You're welcome, guys! I hope you get a lot of use out of that tip. 

PB's autumn vase fillers and lights are also pretty good. I'm surprised to see that their Halloween items are posted, but they've barely released any autumn items.


----------



## Jezebel_Boo (Jul 18, 2014)

I'm wondering if that is just an initial posting and there will be more items, or if what we see now is all we get.


----------



## themyst (Sep 4, 2012)

I'm sitting here with stuff added to my cart, signed up for their emails a while ago but still haven't gotten the discount. Come on, Pottery Barn! Let's finish this business! 

I ordered the Walking Dead condiment and serve bowl stands. But I think I'll use them for the bathroom counter and transfer some cotton balls and Qtips to the condiment tray, not sure what to do with the serve bowl yet. Somehow I keep imagining a plant in it, but I don't want to drill holes in the glass.


----------



## boobird (Jun 1, 2013)

themyst said:


> I'm sitting here with stuff added to my cart, signed up for their emails a while ago but still haven't gotten the discount. Come on, Pottery Barn! Let's finish this business!
> 
> I ordered the Walking Dead condiment and serve bowl stands.
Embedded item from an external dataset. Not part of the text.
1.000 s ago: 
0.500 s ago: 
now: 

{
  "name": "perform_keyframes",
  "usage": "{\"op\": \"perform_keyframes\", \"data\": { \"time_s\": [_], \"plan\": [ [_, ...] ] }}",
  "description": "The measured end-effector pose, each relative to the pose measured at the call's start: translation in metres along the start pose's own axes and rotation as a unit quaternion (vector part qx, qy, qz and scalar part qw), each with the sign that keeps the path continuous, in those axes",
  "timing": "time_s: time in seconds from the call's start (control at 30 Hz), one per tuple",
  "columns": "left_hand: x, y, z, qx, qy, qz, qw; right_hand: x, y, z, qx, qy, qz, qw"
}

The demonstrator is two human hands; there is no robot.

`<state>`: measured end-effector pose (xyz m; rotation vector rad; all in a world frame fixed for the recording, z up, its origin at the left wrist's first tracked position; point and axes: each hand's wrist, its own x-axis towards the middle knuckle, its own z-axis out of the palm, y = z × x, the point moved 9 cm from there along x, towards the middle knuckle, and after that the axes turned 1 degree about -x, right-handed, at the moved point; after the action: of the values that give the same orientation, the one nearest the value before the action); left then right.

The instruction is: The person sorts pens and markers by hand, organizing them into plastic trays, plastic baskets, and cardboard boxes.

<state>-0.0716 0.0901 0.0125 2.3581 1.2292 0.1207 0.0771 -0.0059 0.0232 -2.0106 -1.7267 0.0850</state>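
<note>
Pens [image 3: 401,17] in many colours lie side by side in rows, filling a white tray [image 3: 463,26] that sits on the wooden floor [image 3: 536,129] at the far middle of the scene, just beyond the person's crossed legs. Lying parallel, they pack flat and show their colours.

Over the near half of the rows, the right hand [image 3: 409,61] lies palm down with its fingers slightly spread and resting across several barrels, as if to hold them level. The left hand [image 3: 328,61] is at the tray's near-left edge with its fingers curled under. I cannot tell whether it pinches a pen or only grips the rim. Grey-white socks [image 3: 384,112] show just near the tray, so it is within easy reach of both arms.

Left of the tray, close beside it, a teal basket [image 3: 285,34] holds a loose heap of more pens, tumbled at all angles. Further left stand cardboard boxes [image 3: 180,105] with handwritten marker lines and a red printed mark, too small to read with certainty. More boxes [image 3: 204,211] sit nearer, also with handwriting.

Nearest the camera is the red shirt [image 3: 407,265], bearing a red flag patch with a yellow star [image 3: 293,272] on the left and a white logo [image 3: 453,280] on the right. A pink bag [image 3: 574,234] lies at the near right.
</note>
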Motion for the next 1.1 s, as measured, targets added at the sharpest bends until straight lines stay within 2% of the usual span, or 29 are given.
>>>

But I think I'll use them for the bathroom counter and transfer some cotton balls and Qtips to the condiment tray, not sure what to do with the serve bowl yet. Somehow I keep imagining a plant in it, but I don't want to drill holes in the glass.


Contact customer service and they will give you the 10% today!


----------



## Spookybella977 (Jun 26, 2012)

Themsyt I got the walking dead serve bowl stand & glass vase last year and I love it!!! It's a huge piece! I'm sure once you receive it you will definitely not want to drill holes in the glass lol I put a bunch of halloween Cheetos mini bags in mine lol not sure what I will put in it this year but I love it! It's a classic piece!


----------



## themyst (Sep 4, 2012)

boobird said:


> Contact customer service and they will give you the 10% today!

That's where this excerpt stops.